“The global economy is just as dysfunctional now as it was before the financial crisis. Imbalances that helped fuel the crisis–including the U.S.’s easy monetary policy…..still exist. In fact, they’ve gotten worse.” Rana Foroohar, Time Magazine
How do you counter accusations of snooping on the German Chancellor? With accusations of mercantilism, apparently. That seems to be the tactic out of Washington, where the Treasury Department recently released a report blaming the Germans and their export-focused policies for Europe’s debt woes. The timing of the salvo, which could disrupt progress on badly needed trade agreements, was awkward: the Germans were already worked up over reports that U.S. intelligence had been tapping Chancellor Angela Merkel’s phone. To be fair, the Treasury critique–that Germany is essentially the China of Europe–is correct. German policies that keep domestic consumption low and exports high mean that the country’s growth comes at the expense of everyone else, especially its weaker euro-zone neighbors. But it’s a little rich that the report came out a day before President Obama pitched for foreign cash infusions into the U.S.’s export sector at the SelectUSA investment summit. (One selling point is the relatively low wages of U.S. workers–watch out, China!)
The irony underscores something more worrisome. The global economy is just as dysfunctional now as it was before the financial crisis. Imbalances that helped fuel the crisis–including the U.S.’s easy monetary policy, Europe’s debt woes and China’s overreliance on factories and state-run building projects–still exist. In fact, they’ve gotten worse. Postcrisis, the Federal Reserve has ramped up its program of asset buying, expanding its balance sheet from nearly $900 billion to $3.8 trillion, a money dump that many believe will ultimately undermine the dollar’s value. Meanwhile, Europe still hasn’t created a political union with a shared banking system and fiscal policy, which is the only way to truly address its economic troubles. And China is brewing up a real estate bubble that could make Arizona and Florida in 2007 look quaint.
What has changed is growth. It’s slower. From 2003 to 2007, the world economy expanded faster than ever before. Since then, growth has fallen off a cliff, with the U.S. economy expanding 0.8% a year on average and Europe doing even worse. Meanwhile, the hollowing out of middle-class jobs has continued. Six of the 10 fastest-growing job categories in the U.S. pay $15 an hour or less. In Europe, double-digit unemployment is now the norm. In Greece, the youth unemployment rate is a breathtaking 55%. One high-level Greek official recently admitted to me that his advice to talented young people in his country is “Go abroad.”
No wonder every country is focusing on how to grow the high-end manufacturing sector, the one area that still creates decently paying, middle-class jobs. One of President Obama’s most highly publicized economic goals has been to double American exports in five years. Recent data is encouraging, even in the wake of the government shutdown and debt-ceiling wrangle. The Chicago Purchasing Manager Index survey for October showed the largest monthly increase in more than 30 years. Everything from jet-engine parts to toilets is made in the USA again.
But here’s the rub.
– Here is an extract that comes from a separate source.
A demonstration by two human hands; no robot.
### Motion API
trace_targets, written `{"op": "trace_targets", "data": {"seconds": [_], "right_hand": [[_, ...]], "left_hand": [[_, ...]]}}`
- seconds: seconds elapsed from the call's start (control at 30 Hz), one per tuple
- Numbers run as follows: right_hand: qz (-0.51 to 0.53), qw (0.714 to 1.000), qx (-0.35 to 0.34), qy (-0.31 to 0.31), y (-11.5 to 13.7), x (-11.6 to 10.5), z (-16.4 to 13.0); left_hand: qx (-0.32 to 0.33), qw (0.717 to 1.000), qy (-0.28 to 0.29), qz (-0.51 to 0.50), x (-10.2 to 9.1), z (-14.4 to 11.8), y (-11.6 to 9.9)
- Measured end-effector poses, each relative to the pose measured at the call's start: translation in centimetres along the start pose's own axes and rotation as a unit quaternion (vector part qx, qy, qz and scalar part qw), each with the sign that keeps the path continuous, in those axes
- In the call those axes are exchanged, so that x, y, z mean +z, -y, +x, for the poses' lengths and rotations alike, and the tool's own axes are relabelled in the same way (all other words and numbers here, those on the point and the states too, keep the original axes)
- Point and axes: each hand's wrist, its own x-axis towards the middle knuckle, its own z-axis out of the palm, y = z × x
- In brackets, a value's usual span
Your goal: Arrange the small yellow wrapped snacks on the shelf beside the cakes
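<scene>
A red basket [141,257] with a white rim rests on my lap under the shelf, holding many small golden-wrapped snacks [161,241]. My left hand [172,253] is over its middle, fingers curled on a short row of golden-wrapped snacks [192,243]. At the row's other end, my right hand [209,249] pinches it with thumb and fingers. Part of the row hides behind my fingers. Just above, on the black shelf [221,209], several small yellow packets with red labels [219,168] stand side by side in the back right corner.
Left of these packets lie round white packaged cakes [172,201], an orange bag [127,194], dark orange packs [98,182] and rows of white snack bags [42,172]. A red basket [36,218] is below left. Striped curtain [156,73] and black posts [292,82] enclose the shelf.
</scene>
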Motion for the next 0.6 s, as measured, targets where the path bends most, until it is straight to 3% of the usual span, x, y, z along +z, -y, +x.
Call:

Not everyone can be a manufacturing powerhouse at the same time. If Germany and the U.S. export more, others sell less. And since manufacturing as a whole still doesn’t create as many jobs as it did a couple of decades ago, everyone is competing for a smaller slice of the middle-income-job pie. That leads to exactly the sorts of trade and currency skirmishes and finger-pointing we’re now witnessing. As the Treasury Department report put it (a bit peevishly), “Germany’s anemic pace of domestic demand growth and dependence on exports have hampered rebalancing,” which means that its euro-zone neighbors can’t recover. The result, the report concludes, is prolonged slower growth not just in Europe but also around the world.
In a time of deflation, stagnation and falling wages, the question is whether the world, like Japan, will suffer a lost decade of slow growth. When the Japanese were struggling with deflation throughout the 1990s, at least they had low unemployment. The rich world today doesn’t have that luxury. This latest squabble between the U.S. and Germany threatens to derail the Transatlantic Trade and Investment Partnership talks launched this year by the President and E.U. officials as a way to bolster employment in both regions. That’s a pity, since the agreement was meant to jump-start global trade growth, which has been increasing more slowly than the world’s overall GDP for the first time in three decades. It’s worth remembering that trade skirmishes often turn slow growth into full-blown economic downturns. Forget the eavesdropping–let’s hope the line between Washington and Berlin is still open.